--- Stored data ---

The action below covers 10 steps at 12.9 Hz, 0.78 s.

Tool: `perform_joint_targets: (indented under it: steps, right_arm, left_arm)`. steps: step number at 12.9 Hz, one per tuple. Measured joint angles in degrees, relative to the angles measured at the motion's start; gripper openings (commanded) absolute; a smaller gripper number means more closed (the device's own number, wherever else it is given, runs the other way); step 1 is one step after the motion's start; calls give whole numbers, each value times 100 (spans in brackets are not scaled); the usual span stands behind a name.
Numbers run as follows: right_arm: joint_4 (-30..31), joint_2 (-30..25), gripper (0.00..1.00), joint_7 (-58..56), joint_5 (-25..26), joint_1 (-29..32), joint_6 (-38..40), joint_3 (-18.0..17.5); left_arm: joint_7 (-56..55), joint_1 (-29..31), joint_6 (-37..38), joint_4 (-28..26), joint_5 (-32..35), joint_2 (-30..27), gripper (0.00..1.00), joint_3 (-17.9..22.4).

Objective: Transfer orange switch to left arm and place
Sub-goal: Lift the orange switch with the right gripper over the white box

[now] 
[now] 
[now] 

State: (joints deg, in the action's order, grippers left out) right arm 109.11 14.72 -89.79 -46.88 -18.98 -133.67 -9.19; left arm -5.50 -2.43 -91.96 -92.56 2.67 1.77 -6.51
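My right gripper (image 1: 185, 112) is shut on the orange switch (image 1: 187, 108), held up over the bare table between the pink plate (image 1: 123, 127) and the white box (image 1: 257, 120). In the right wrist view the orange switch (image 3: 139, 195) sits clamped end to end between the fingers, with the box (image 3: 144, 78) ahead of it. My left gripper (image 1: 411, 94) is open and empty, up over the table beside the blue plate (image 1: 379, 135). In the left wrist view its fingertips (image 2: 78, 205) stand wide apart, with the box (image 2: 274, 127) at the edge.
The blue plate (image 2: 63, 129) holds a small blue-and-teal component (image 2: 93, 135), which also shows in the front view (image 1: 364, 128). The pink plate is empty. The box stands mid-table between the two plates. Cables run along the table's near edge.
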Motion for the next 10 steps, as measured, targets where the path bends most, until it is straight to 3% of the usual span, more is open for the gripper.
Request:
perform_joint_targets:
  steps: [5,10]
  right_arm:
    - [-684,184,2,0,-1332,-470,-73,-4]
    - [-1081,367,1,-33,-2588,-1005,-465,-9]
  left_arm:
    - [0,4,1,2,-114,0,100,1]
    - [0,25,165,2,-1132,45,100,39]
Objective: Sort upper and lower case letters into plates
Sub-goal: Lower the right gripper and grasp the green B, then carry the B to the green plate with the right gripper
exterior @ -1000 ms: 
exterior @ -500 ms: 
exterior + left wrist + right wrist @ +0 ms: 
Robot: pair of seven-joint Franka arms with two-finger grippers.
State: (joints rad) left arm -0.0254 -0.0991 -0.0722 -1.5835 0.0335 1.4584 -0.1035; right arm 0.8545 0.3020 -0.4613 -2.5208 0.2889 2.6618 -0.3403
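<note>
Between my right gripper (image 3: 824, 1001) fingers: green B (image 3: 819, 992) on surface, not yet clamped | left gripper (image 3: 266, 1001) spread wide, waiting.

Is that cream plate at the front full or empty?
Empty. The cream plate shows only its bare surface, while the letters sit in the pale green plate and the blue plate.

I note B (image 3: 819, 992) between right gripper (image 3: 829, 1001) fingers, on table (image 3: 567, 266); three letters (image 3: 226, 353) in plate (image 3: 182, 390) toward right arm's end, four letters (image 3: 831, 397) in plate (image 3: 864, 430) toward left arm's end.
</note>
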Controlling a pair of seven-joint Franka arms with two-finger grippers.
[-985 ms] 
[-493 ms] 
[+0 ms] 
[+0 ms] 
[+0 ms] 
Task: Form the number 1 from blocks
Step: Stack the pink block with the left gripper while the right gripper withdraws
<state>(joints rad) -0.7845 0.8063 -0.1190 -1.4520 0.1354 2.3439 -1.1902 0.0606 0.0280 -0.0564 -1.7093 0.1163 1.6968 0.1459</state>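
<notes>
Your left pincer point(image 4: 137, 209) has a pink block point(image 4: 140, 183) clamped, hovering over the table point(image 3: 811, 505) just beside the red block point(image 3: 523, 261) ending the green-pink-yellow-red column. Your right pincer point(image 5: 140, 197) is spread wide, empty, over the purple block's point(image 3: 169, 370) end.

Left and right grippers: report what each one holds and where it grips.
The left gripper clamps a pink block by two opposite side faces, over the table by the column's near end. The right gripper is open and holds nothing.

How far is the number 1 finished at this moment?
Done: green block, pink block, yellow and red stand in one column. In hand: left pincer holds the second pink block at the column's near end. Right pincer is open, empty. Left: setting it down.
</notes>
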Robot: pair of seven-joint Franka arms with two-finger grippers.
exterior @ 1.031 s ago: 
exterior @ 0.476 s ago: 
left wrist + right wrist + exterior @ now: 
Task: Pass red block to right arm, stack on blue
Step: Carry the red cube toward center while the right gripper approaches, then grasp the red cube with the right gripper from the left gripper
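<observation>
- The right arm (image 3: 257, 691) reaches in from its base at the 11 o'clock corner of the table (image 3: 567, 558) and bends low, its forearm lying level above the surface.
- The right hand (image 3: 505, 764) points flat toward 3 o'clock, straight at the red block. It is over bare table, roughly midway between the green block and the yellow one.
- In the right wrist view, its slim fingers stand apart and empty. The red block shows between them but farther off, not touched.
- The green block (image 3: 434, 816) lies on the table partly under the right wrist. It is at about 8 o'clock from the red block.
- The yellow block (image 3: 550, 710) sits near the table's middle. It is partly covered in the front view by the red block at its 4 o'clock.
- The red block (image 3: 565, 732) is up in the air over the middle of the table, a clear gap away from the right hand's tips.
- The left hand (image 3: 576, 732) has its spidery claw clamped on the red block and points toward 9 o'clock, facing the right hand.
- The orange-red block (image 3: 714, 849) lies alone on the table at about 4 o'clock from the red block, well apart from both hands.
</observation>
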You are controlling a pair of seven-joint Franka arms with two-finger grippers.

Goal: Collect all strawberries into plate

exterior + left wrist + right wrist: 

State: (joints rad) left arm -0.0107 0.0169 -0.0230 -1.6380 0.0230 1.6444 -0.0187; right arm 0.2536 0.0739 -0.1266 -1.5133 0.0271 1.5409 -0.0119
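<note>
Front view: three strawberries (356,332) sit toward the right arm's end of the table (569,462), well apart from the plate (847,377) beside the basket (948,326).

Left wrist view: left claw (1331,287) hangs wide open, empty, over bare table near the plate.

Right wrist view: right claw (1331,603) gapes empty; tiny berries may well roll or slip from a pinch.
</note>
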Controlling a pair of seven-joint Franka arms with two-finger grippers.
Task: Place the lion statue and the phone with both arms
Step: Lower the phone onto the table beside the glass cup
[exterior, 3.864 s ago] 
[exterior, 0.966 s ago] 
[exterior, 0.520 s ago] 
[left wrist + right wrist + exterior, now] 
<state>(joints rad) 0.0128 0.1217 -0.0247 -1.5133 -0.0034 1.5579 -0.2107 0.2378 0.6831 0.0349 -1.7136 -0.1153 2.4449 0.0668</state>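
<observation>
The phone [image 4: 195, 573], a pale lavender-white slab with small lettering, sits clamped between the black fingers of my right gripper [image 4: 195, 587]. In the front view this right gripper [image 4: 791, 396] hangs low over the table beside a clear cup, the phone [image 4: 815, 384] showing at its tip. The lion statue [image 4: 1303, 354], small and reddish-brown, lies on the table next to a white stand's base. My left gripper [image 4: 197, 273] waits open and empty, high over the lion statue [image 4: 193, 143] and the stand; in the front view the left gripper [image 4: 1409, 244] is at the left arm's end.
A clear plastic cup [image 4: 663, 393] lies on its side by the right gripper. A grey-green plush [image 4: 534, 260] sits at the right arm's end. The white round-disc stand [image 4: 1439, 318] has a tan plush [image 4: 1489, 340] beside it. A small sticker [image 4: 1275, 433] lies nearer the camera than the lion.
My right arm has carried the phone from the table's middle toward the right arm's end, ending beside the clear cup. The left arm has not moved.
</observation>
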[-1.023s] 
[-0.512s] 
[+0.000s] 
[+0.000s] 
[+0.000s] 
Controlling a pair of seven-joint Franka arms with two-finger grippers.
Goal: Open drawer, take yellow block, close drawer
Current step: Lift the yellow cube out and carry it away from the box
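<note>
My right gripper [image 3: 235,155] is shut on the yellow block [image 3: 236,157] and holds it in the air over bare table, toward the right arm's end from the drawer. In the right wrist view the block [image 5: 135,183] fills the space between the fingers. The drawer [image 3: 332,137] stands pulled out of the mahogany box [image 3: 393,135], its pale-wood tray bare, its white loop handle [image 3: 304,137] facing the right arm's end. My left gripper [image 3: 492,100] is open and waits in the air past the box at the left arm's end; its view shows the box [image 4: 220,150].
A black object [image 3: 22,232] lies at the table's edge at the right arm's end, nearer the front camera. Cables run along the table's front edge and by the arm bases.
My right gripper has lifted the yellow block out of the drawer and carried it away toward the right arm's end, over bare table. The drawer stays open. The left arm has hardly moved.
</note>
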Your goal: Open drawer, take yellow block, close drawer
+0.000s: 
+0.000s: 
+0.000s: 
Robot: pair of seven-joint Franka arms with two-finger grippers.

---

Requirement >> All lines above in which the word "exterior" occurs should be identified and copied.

Task result >>
exterior @ -1000 ms: 
exterior @ -500 ms: 
exterior + left wrist + right wrist @ +0 ms: 
exterior @ 1.031 s ago: 
exterior @ 0.476 s ago: 
left wrist + right wrist + exterior @ now: 
exterior + left wrist + right wrist: 
[exterior, 3.864 s ago] 
[exterior, 0.966 s ago] 
[exterior, 0.520 s ago] 
[left wrist + right wrist + exterior, now] 

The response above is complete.